A Really Sad And Depressing Story
At least 14 women and children have been killed in a stampede to get free flour in the southern Pakistani city of Karachi, officials say.
Dozens more were injured in the crush, reports say.
The flour was being handed out in a poor, congested neighbourhood of the city by a private group as part of the Muslim holy month of Ramadan.
Pakistani TV showed distraught relatives arriving at a hospital where the injured had been taken.
Some of the victims suffocated in the stampede and others were trampled, officials said.
So note that first, there's not enough food to feed these families given their incomes, second that there is so little food that they literally run toward it when people are handing it out, and third, that people died as an unintended consequence of charitable contributions made trying to ward off hunger. What can you say?
4 comments:
On the surface, incidents like these are "accidents"--they're no one's fault. But really, they're everyone's fault: from the people who don't make the electricity problems a priority to address thus resulting in constant load sheddings, the misdirected aid to the US that fails to put food in the mouths of the hungry but oils the rich's gears, to the guy who wanted to gain sawab by handing out rice to the poor, but failed to comprehend the obvious stampede it would create.
May God bless the souls of all those who died.
you're right. they are everyones fault.
part of the pain is how most pakistani blogs, including this one, will dedicate 90% of its articles to fringe and largely useless topics but when the searing poverty of the home-city of most of the authors (of this blog and many of its commentators anyway) is so sadly and glaringly laid bare, nobody will have a word to say.
a simple copy and paste blog and one comment will do.

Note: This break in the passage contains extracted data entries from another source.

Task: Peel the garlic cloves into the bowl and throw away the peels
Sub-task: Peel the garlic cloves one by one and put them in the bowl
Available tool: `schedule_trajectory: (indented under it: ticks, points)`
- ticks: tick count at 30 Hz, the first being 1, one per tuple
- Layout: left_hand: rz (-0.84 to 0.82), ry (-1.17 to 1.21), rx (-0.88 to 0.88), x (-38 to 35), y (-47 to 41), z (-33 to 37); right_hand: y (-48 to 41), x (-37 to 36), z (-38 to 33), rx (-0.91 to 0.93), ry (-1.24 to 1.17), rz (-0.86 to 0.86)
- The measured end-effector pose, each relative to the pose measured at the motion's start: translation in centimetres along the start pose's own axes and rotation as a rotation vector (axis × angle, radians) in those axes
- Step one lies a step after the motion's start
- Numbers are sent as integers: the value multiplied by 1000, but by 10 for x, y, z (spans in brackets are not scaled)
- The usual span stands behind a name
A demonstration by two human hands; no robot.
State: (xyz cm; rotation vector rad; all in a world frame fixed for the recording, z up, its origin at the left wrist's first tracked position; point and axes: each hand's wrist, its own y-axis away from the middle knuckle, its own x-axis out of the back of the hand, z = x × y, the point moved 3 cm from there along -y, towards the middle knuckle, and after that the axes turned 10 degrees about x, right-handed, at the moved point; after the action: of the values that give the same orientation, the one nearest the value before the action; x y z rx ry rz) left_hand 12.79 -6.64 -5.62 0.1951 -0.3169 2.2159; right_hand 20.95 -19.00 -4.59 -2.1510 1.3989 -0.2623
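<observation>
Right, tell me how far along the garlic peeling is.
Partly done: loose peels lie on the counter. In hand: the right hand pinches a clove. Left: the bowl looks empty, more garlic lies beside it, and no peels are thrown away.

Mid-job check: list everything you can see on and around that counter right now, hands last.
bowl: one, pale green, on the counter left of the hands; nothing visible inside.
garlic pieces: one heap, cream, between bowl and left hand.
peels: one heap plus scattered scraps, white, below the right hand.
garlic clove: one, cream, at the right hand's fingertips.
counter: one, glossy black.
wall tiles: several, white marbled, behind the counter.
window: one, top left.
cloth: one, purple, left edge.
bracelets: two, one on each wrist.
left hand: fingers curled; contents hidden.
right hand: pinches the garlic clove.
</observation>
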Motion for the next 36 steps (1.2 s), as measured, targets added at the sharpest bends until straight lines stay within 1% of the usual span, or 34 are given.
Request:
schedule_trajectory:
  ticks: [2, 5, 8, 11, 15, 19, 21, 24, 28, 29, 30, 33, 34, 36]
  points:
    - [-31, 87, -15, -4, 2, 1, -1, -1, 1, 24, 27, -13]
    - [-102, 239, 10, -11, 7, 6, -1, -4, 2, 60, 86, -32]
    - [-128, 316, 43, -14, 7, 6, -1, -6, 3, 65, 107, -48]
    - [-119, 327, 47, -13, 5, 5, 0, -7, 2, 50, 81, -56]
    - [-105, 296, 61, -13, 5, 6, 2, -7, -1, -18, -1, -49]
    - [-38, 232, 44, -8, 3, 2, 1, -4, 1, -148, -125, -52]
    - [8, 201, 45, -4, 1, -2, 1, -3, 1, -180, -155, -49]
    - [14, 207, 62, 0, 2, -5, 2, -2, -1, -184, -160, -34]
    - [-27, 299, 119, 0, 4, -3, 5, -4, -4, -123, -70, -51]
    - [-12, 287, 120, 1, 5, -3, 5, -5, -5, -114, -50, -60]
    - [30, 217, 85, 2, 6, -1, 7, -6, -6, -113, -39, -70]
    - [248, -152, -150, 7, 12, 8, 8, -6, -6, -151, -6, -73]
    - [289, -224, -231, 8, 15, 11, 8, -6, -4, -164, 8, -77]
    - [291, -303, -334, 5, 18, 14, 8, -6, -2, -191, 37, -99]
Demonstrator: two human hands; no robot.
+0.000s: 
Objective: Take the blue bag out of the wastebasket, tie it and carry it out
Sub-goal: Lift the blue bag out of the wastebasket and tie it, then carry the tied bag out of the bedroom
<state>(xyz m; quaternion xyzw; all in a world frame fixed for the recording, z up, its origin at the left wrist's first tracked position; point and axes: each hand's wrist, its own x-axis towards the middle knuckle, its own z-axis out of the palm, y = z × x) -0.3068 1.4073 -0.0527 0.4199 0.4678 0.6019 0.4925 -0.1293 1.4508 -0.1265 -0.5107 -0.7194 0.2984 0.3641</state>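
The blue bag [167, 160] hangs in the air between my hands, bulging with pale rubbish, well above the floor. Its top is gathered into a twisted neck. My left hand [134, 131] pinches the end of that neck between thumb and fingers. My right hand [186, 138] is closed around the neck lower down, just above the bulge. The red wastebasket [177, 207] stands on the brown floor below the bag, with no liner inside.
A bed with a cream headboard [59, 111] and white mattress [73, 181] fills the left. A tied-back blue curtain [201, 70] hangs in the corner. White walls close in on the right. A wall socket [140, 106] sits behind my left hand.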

compare that to the article a couple days back bemoaning western media's coverage of pakistan and its 19 comments. what a bunch of f'in hypocrites you lot are. you perpetually complain about western media's coverage of pakistan and yet your own (if existent) articles on the real pakistan are intellectually hollow and pathetically lazy.
the silence is deafening and the only conclusion one can draw is that pakistanis of the social and economic class of this and some other blogs simply don't give a damn.
go ahead, prove me wrong. i want you to. but sadly, that is the predicament of pakistan's so-called 'educated' class.
The event made me sad and angry. I know this sounds naive, but what can we do to change this situation?
ironically pakistan.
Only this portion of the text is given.